**EXERCISE DATA**
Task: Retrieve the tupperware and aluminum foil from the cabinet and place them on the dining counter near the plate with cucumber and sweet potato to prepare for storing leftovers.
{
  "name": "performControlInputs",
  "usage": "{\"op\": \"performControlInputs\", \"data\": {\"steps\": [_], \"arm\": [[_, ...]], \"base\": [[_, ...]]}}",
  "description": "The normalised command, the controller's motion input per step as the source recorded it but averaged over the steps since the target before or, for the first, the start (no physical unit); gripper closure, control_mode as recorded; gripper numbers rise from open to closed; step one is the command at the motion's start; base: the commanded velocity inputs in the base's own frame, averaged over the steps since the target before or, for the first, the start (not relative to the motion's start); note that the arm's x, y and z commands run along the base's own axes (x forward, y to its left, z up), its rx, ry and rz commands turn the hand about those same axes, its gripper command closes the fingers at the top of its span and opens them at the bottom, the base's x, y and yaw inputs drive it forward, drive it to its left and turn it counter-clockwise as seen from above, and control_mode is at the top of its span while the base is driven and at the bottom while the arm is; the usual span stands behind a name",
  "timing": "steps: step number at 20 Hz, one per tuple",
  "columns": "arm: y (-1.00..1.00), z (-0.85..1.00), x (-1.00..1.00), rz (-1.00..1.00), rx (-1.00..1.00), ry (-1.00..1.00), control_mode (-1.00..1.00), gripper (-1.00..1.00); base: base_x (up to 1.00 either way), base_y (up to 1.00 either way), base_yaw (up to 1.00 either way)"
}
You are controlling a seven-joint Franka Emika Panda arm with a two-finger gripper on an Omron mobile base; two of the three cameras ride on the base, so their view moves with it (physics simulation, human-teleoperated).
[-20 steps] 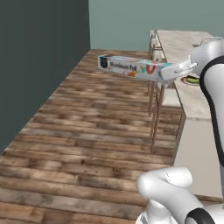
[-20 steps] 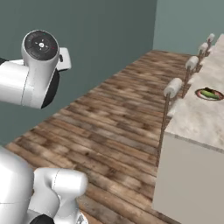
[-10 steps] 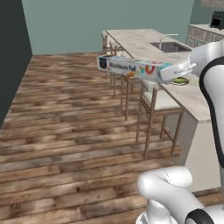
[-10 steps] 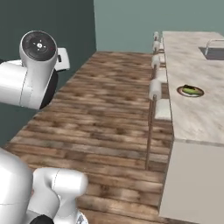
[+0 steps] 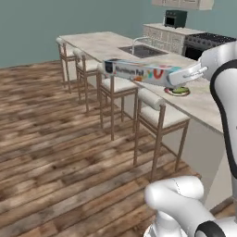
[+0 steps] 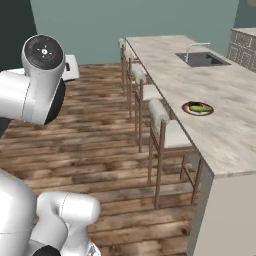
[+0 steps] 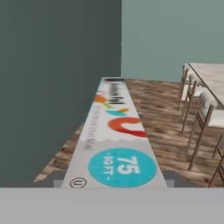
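In the left base view the aluminum foil [image 5: 141, 72] hangs level in the air, its dark end pointing left over the stools [image 5: 155, 119] and its teal-blue end running right into the gripper [image 5: 185, 74], which pinches the carton by that end. The box floats above the near edge of the dining counter [image 5: 106, 44], touching neither the top nor the stools. Just beyond and below the gripped end, the plate [image 5: 177, 91] sits on the counter with the green cucumber [image 5: 181, 89] on it. Farther along the counter lies a sink [image 5: 142, 50] with a faucet.

In the right base view the plate [image 6: 198, 108] lies on the marbled counter [image 6: 220, 100], the cucumber [image 6: 199, 106] across it, well right of the arm.

In the hand view the foil carton [image 7: 114, 140] stretches straight away from the gripper, teal circle nearest, dark end farthest, above the wooden floor [image 7: 162, 113].
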Motion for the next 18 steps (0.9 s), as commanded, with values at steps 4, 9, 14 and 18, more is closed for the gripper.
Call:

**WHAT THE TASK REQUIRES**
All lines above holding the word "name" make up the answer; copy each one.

**PROBLEM SOLUTION**
  "name": "performControlInputs",
  "description": "The normalised command, the controller's motion input per step as the source recorded it but averaged over the steps since the target before or, for the first, the start (no physical unit); gripper closure, control_mode as recorded; gripper numbers rise from open to closed; step one is the command at the motion's start; base: the commanded velocity inputs in the base's own frame, averaged over the steps since the target before or, for the first, the start (not relative to the motion's start); note that the arm's x, y and z commands run along the base's own axes (x forward, y to its left, z up), its rx, ry and rz commands turn the hand about those same axes, its gripper command closes the fingers at the top of its span and opens them at the bottom, the base's x, y and yaw inputs drive it forward, drive it to its left and turn it counter-clockwise as seen from above, and control_mode is at the top of its span while the base is driven and at the bottom while the arm is; the usual span stands behind a name",

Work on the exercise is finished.